Back to Homepage

Wiki2Zaurus - Wikipedia for the Zaurus

The most portable encyclopedia on this planet (except for a few Windows competitors ;-)

News

Downloads

ToDos

How does it work?

Using it on the Zaurus

Generation on Windows

Entry on Sharp Zaurus in the Wikipedia running on ZaurusThis page describes how to get a (somewhat) static version of Wikipedia running on the Zaurus (and probably any other UNIX-based PDA/PC). The version is static in that it is not editable and pages are pregenerated but you will nevertheless require an http-server and a web browser on the Zaurus since the encyclopedia will be stored highly-compressed and is uncompressed using cgi-scripts. Compression reduces storage demands significantly and only thereby wikipedia becomes usable on a PDA (e.g. the German static text version of December '03 generated with Alfio Puglisi's original wiki2static.pl was ca. 210 MB, wiki2zaurus's version reduced this to ca. 38 MB). See How does it work? for more on the inner workings.

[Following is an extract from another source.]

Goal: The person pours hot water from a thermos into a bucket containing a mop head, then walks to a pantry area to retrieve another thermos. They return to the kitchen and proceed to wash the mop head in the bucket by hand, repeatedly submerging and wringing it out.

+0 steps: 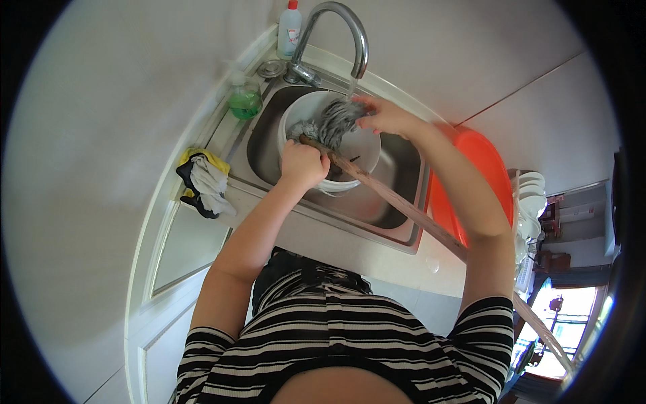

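Note:
My left hand is closed around the wooden handle of a string mop, close to its head. The handle slants down to the right, passing under my right forearm. Wet grey mop strands hang in a white plastic bucket, which stands in a stainless steel sink. My right hand is at the right edge of the strands, its fingers apart; whether it touches them is hard to tell. Water runs from the chrome faucet onto the mop head.
A bottle of green liquid and a red-capped bottle stand behind the sink. Cloths and a yellow-black glove lie on the left. To the right are an orange plastic basin and racked white dishes.

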Demonstrator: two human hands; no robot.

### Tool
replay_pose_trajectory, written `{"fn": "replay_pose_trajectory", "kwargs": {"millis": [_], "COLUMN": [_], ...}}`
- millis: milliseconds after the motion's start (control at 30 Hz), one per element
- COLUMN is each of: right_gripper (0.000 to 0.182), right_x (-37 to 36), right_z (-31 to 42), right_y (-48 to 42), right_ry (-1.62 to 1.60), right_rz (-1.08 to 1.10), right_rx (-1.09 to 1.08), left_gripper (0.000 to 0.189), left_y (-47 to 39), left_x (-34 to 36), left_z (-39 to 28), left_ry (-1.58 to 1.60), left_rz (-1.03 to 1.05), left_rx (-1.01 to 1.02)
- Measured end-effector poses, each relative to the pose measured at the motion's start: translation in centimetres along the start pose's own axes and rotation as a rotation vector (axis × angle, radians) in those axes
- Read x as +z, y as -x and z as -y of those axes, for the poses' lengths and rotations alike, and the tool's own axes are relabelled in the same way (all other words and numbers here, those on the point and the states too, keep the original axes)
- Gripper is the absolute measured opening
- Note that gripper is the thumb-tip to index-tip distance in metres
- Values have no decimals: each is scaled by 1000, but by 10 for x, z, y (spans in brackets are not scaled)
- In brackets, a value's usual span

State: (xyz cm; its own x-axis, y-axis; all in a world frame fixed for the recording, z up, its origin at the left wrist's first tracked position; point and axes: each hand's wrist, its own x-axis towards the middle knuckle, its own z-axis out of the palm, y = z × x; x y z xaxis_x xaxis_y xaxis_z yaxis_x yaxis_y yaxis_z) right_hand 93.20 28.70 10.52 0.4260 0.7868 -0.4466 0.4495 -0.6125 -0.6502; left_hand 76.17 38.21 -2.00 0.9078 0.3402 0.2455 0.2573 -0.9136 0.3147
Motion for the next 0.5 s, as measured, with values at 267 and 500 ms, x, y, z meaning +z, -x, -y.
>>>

Storage use of wikipedia generated from April 2005 dumps (in KB):

307647  de
64520   math
641394  media

799133  en        (March version)
94861   math
1417522 media

So the German version will just fit on a 1GB microdrive. For the english version you need a 4GB drive.

Alternatives

As far as I know, wiki2zaurus's scripts are used by two other projects to generate a static version of the wikipedia:

wikijserver - Offers a specialized java webserver for serving the wikipedia pages. Setup should be a bit easier. Compression happens with zip instead of tar.gz which will in general mean faster access to individual pages but worse compression.

wikipda.de - Online access to a version of the wikipedia optimized for viewing on PDAs. Generated on a Windows system.

Requirements

You will need some programs on your desktop to convert a wikipedia database dump into the compressed static pages as well as some programs on the Zaurus to decompress them for viewing. Get most files here or individual ones below.

On the desktop:

These programs/resources are needed if you want to create the compessed wikipedia files yourself. If you download them below, you don't need this.

  • Linux/UNIX. Really! I will answer no questions on how to get wiki2staticz.pl running on Windows. If you really want to, Illya from wikipda.de (see above) has provided a short notice on how he was able to run the scripts (without image generation) on Windows.

  • Perl (should be installed already)

  • texvc – to create small images as replacements of the tex-like math notation of wikipedia. Get the binary from the left if you trust me (and have an i586 Linux with Suse 9.0) or get the MediaWiki source and compile the texvc part (requires ocaml !).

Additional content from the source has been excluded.